|On The Other Wrist
When loneliness is a constant pain and there seems like there is so cure, where do you turn? When darkness surrounds you and there is no light to be found, how can you see your way out? No escape! It eats its way into your mind, then you find, the knife. The comforter. The redeemer. The knife. Like a warm blanket on a cold day. The knife. Like an angel that guides the way. The knife. At first the pain is searing and it becomes the punishment you deserve. You're a horrible disgusting human being. You need only a slow torturous death. You're a mistake. You shouldn't be here. Then you look down. The blood is gushing. You panic. What have I done? This needs to stop? Why am I so weak? I need to clean this up before someone sees. What will others think when they see this. Finally you loose enough to pass out. The searing pain, the self abuse, the panic attack, forms itself into almost an orgasmic state. And then the process repeats. On the other wrist.

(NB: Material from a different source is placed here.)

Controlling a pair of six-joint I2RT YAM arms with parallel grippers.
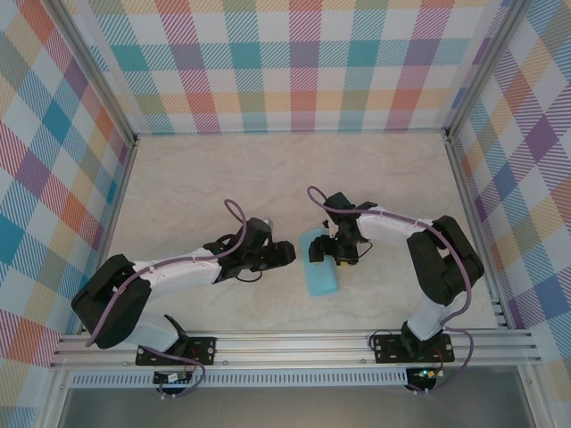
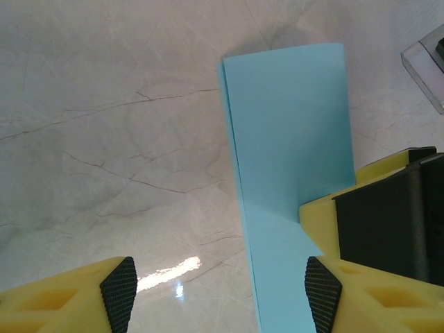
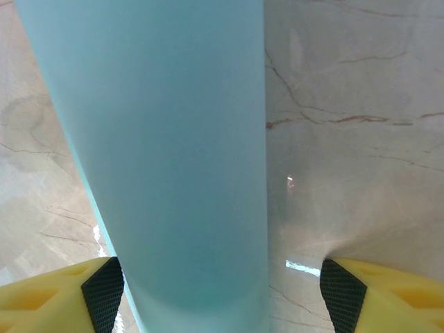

My name is Rowan and I am here to meet new people who are of alternative faiths and search for new material that I could learn from because, after all, learning is a life long process. If you're like me, you were raised in a Christian home and you went to church everyday. Well as fate would have it, by the time I got to an age where I could reason for myself church didn't feel the same. Something just wasn't right. About a year or so after I sat with this feeling I decided to do something about it. I began my search, which lasted a year, and concluded that my solution was Wicca. For me Wicca just felt right, so, I went with that feeling and never turned back. I have been an Eclectic Wiccan for about 5 years now, researching and teaching myself as I come across new information. My main focus is healing and protection. My reason for this being that I happen to have Leukemia and throughout my log battle I have come to find that natural forms of healing work best for me and that I was told I was going to die while I was following a traditional course of mainstream medicine. Now I am healthy and fit as a fiddle although there are some days when my sickness gets me down.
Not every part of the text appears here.